= WHAT THE TASK ASKS =
All of the records should be reproduced word for word, but no images may appear in the copy.

= DATASET RECORDS =
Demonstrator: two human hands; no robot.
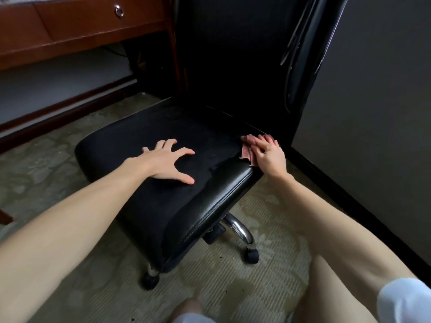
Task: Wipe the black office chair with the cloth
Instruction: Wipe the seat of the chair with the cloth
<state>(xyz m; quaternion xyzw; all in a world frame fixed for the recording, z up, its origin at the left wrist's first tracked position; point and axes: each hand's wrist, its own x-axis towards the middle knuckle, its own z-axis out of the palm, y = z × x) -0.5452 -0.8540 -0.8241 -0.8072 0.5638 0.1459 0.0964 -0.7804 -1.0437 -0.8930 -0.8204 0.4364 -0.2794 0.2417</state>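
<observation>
Patterned carpet (233, 287), wooden desk (81, 26), dark wall (384, 101).

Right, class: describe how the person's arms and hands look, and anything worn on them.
The left hand and right hand wear no gloves, rings or watch that show, and both forearms are uncovered. A white sleeve, seemingly short, covers the right arm's upper end at the lower right corner.

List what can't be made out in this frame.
Head view only.
Cloth: mostly under the right hand; full size and shape hidden.
Backrest: top cut off by the upper edge, surface too dark for detail.
Chair base: seat hides most of it.
Desk: top cut off by the upper edge.
</observation>
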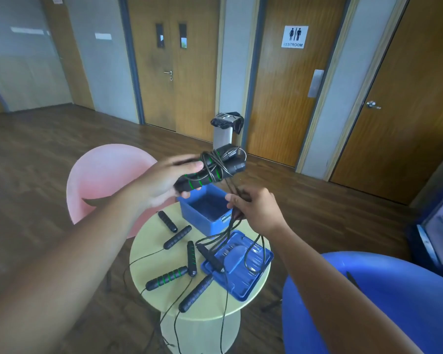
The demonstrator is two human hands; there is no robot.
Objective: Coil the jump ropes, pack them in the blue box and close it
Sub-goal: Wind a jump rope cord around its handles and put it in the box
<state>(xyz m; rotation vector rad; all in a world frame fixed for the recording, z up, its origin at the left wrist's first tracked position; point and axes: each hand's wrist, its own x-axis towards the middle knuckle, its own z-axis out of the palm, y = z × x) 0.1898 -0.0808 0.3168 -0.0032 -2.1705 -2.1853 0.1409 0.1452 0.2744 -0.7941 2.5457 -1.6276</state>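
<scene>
My left hand (pixel 161 181) grips a pair of black jump-rope handles with green rings (pixel 210 169), held together above the table with cord wound round them. My right hand (pixel 256 209) pinches the loose black cord (pixel 230 228) that hangs from those handles down to the table. The open blue box (pixel 202 213) stands at the table's far side, below the handles. Its blue lid (pixel 241 267) lies flat to the right of it, with cord loops and a black handle (pixel 211 258) resting on it. Several more black handles (pixel 178 237) lie loose on the table.
The small round pale-yellow table (pixel 210 307) has cords trailing over its front edge to the floor. A pink chair (pixel 105 175) stands behind left, a blue chair (pixel 384 302) at the right. Wooden doors line the far wall.
</scene>
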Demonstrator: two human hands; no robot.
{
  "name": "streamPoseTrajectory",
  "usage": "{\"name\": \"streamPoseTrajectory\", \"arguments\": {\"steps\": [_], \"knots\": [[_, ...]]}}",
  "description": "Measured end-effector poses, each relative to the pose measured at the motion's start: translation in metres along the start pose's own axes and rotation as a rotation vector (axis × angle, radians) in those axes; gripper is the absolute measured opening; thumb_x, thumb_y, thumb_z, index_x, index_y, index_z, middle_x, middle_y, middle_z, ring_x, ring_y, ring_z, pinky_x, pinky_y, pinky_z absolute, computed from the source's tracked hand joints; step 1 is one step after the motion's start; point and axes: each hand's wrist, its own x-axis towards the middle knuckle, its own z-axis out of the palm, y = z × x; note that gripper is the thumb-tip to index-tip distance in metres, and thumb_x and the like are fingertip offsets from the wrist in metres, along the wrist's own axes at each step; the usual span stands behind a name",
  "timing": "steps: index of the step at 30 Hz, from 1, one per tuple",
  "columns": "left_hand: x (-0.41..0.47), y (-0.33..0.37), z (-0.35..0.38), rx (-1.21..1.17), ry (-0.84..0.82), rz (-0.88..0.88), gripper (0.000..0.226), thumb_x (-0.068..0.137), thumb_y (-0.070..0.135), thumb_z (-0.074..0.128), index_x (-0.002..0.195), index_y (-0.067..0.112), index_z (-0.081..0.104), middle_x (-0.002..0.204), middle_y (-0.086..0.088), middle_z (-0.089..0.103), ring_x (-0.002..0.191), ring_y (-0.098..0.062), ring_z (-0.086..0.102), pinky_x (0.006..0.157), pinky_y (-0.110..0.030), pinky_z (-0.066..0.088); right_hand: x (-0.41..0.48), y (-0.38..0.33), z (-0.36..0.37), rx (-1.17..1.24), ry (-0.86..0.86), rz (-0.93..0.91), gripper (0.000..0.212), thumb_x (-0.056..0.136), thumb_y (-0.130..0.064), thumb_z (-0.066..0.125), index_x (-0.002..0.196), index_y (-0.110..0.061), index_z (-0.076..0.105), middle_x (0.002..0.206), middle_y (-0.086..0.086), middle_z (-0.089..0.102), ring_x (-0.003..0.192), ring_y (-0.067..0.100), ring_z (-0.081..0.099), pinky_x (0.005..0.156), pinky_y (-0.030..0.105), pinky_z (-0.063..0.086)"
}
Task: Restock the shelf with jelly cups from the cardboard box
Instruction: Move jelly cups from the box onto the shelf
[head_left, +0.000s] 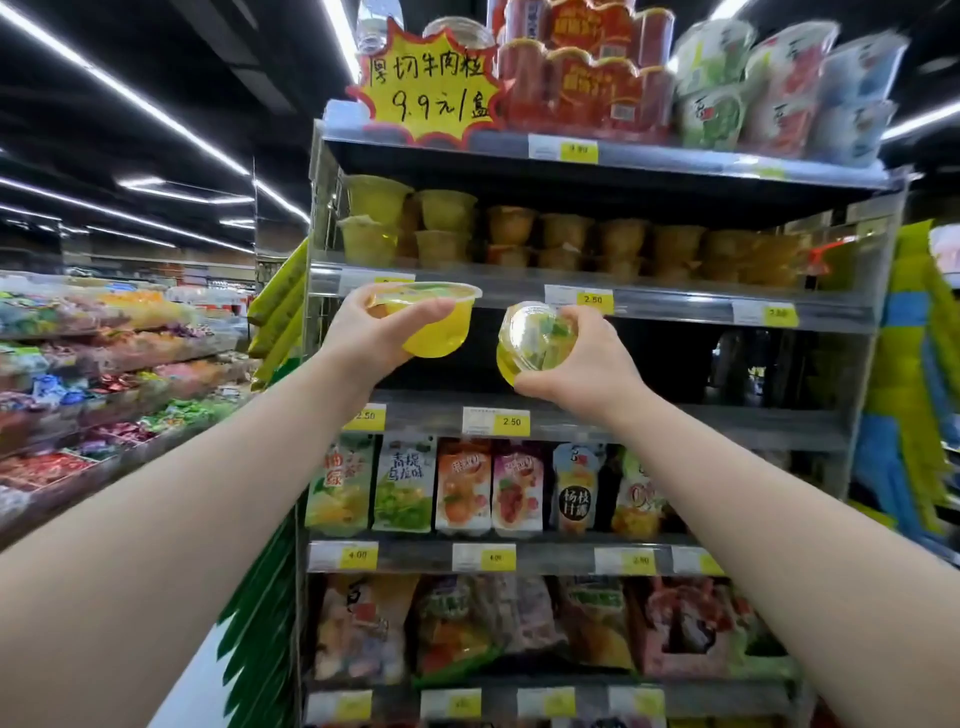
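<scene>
While bulk candy bins (104, 364) fill the aisle at the far left, the person reaches both bare arms up toward a metal shelf unit (841, 364). The left hand (358, 338) grips a yellow jelly cup (436, 332): the thumb lies across its front wall and the fingers wrap behind and under it. This cup sits nearly upright, lid on top, raised in front of the price rail (675, 306).

Just to its right, apart from it, a second jelly cup (524, 348) is tipped so that its clear lid faces the camera. The right hand (587, 358) holds it with fingers curled over the upper rim and the thumb under the lower edge. It hangs in front of a dark shelf bay (675, 364), below a 2.50 price tag (592, 300).

Above the rail, rows of stacked yellow and orange jelly cups (571, 239) run across the shelf. On the top tier stand a yellow star-shaped sign (426, 88), red packs (587, 78) and stacked white tubs (779, 88). Beneath the dark bay, fruit drink pouches (467, 488) stand in a row. Blue and yellow packages (914, 415) hang at the far right.
</scene>
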Motion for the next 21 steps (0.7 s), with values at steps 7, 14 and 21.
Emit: {"name": "streamPoseTrajectory", "arguments": {"steps": [7, 14, 21], "knots": [[0.069, 0.005, -0.009, -0.031, 0.079, 0.11, 0.11, 0.032, 0.053, 0.09, 0.127, 0.012, 0.053, 0.117, -0.006, 0.065, 0.103, -0.02, 0.067, 0.083, -0.036, 0.057, 0.076, -0.01, -0.002, 0.054, 0.188, -0.129, 0.08, 0.072, -0.029, 0.08, 0.14, -0.017, 0.04, 0.123, -0.005, 0.045, 0.109, 0.011, 0.044, 0.083, 0.02, 0.033], [0.131, 0.002, -0.013, -0.077, 0.134, 0.175, 0.107, 0.031, 0.058, 0.091, 0.122, 0.014, 0.057, 0.117, -0.008, 0.066, 0.105, -0.025, 0.066, 0.089, -0.045, 0.055, 0.152, -0.005, 0.008, 0.123, 0.315, -0.12, 0.06, 0.075, -0.036, 0.077, 0.126, -0.022, 0.048, 0.111, -0.007, 0.045, 0.099, 0.011, 0.043, 0.077, 0.024, 0.034], [0.171, -0.001, -0.002, -0.1, 0.12, 0.233, 0.099, 0.038, 0.05, 0.088, 0.123, 0.012, 0.054, 0.114, -0.009, 0.065, 0.1, -0.021, 0.068, 0.084, -0.038, 0.057, 0.218, 0.009, 0.022, 0.037, 0.306, -0.215, 0.04, 0.07, -0.038, 0.08, 0.103, -0.023, 0.063, 0.119, 0.001, 0.052, 0.106, 0.015, 0.052, 0.085, 0.028, 0.044]]}}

= TASK OUTPUT =
Demonstrator: two human hands; no robot.
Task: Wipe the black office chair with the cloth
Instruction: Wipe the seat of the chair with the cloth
<state>(xyz m; quaternion xyzw; all in a world frame fixed for the recording, z up, its origin at the left wrist's first tracked position; point and axes: each hand's wrist, its own x-axis towards the middle knuckle, its own z-axis out of the palm, y = z × x) -0.5452 -0.8540 -0.8241 -0.8072 0.5638 0.1459 0.0964 -0.7804 -1.0437 -0.8930 -0.8204 0.4364 -0.2794 0.2417</state>
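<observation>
Patterned carpet (233, 287), wooden desk (81, 26), dark wall (384, 101).

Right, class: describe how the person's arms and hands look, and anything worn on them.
The left hand and right hand wear no gloves, rings or watch that show, and both forearms are uncovered. A white sleeve, seemingly short, covers the right arm's upper end at the lower right corner.

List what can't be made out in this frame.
Head view only.
Cloth: mostly under the right hand; full size and shape hidden.
Backrest: top cut off by the upper edge, surface too dark for detail.
Chair base: seat hides most of it.
Desk: top cut off by the upper edge.
</observation>
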The demonstrator is two human hands; there is no robot.
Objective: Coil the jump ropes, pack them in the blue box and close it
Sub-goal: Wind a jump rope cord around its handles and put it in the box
<state>(xyz m; rotation vector rad; all in a world frame fixed for the recording, z up, its origin at the left wrist's first tracked position; point and axes: each hand's wrist, its own x-axis towards the middle knuckle, its own z-axis out of the palm, y = z × x) 0.1898 -0.0808 0.3168 -0.0032 -2.1705 -2.1853 0.1409 0.1452 0.2744 -0.7941 2.5457 -1.6276</state>
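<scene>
My left hand (pixel 161 181) grips a pair of black jump-rope handles with green rings (pixel 210 169), held together above the table with cord wound round them. My right hand (pixel 256 209) pinches the loose black cord (pixel 230 228) that hangs from those handles down to the table. The open blue box (pixel 202 213) stands at the table's far side, below the handles. Its blue lid (pixel 241 267) lies flat to the right of it, with cord loops and a black handle (pixel 211 258) resting on it. Several more black handles (pixel 178 237) lie loose on the table.
The small round pale-yellow table (pixel 210 307) has cords trailing over its front edge to the floor. A pink chair (pixel 105 175) stands behind left, a blue chair (pixel 384 302) at the right. Wooden doors line the far wall.
</scene>
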Demonstrator: two human hands; no robot.
{
  "name": "streamPoseTrajectory",
  "usage": "{\"name\": \"streamPoseTrajectory\", \"arguments\": {\"steps\": [_], \"knots\": [[_, ...]]}}",
  "description": "Measured end-effector poses, each relative to the pose measured at the motion's start: translation in metres along the start pose's own axes and rotation as a rotation vector (axis × angle, radians) in those axes; gripper is the absolute measured opening; thumb_x, thumb_y, thumb_z, index_x, index_y, index_z, middle_x, middle_y, middle_z, ring_x, ring_y, ring_z, pinky_x, pinky_y, pinky_z absolute, computed from the source's tracked hand joints; step 1 is one step after the motion's start; point and axes: each hand's wrist, its own x-axis towards the middle knuckle, its own z-axis out of the palm, y = z × x; note that gripper is the thumb-tip to index-tip distance in metres, and thumb_x and the like are fingertip offsets from the wrist in metres, along the wrist's own axes at each step; the usual span stands behind a name",
  "timing": "steps: index of the step at 30 Hz, from 1, one per tuple",
  "columns": "left_hand: x (-0.41..0.47), y (-0.33..0.37), z (-0.35..0.38), rx (-1.21..1.17), ry (-0.84..0.82), rz (-0.88..0.88), gripper (0.000..0.226), thumb_x (-0.068..0.137), thumb_y (-0.070..0.135), thumb_z (-0.074..0.128), index_x (-0.002..0.195), index_y (-0.067..0.112), index_z (-0.081..0.104), middle_x (-0.002..0.204), middle_y (-0.086..0.088), middle_z (-0.089..0.103), ring_x (-0.002..0.191), ring_y (-0.098..0.062), ring_z (-0.086..0.102), pinky_x (0.006..0.157), pinky_y (-0.110..0.030), pinky_z (-0.066..0.088); right_hand: x (-0.41..0.48), y (-0.38..0.33), z (-0.36..0.37), rx (-1.17..1.24), ry (-0.86..0.86), rz (-0.93..0.91), gripper (0.000..0.212), thumb_x (-0.056..0.136), thumb_y (-0.130..0.064), thumb_z (-0.066..0.125), index_x (-0.002..0.196), index_y (-0.110..0.061), index_z (-0.076..0.105), middle_x (0.002..0.206), middle_y (-0.086..0.086), middle_z (-0.089..0.102), ring_x (-0.003..0.192), ring_y (-0.067..0.100), ring_z (-0.081..0.099), pinky_x (0.005..0.156), pinky_y (-0.030..0.105), pinky_z (-0.063..0.086)"
}
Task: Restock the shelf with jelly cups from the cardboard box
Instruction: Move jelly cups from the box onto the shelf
[head_left, +0.000s] 
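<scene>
While bulk candy bins (104, 364) fill the aisle at the far left, the person reaches both bare arms up toward a metal shelf unit (841, 364). The left hand (358, 338) grips a yellow jelly cup (436, 332): the thumb lies across its front wall and the fingers wrap behind and under it. This cup sits nearly upright, lid on top, raised in front of the price rail (675, 306).

Just to its right, apart from it, a second jelly cup (524, 348) is tipped so that its clear lid faces the camera. The right hand (587, 358) holds it with fingers curled over the upper rim and the thumb under the lower edge. It hangs in front of a dark shelf bay (675, 364), below a 2.50 price tag (592, 300).

Above the rail, rows of stacked yellow and orange jelly cups (571, 239) run across the shelf. On the top tier stand a yellow star-shaped sign (426, 88), red packs (587, 78) and stacked white tubs (779, 88). Beneath the dark bay, fruit drink pouches (467, 488) stand in a row. Blue and yellow packages (914, 415) hang at the far right.
</scene>
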Motion for the next 21 steps (0.7 s), with values at steps 7, 14 and 21.
Emit: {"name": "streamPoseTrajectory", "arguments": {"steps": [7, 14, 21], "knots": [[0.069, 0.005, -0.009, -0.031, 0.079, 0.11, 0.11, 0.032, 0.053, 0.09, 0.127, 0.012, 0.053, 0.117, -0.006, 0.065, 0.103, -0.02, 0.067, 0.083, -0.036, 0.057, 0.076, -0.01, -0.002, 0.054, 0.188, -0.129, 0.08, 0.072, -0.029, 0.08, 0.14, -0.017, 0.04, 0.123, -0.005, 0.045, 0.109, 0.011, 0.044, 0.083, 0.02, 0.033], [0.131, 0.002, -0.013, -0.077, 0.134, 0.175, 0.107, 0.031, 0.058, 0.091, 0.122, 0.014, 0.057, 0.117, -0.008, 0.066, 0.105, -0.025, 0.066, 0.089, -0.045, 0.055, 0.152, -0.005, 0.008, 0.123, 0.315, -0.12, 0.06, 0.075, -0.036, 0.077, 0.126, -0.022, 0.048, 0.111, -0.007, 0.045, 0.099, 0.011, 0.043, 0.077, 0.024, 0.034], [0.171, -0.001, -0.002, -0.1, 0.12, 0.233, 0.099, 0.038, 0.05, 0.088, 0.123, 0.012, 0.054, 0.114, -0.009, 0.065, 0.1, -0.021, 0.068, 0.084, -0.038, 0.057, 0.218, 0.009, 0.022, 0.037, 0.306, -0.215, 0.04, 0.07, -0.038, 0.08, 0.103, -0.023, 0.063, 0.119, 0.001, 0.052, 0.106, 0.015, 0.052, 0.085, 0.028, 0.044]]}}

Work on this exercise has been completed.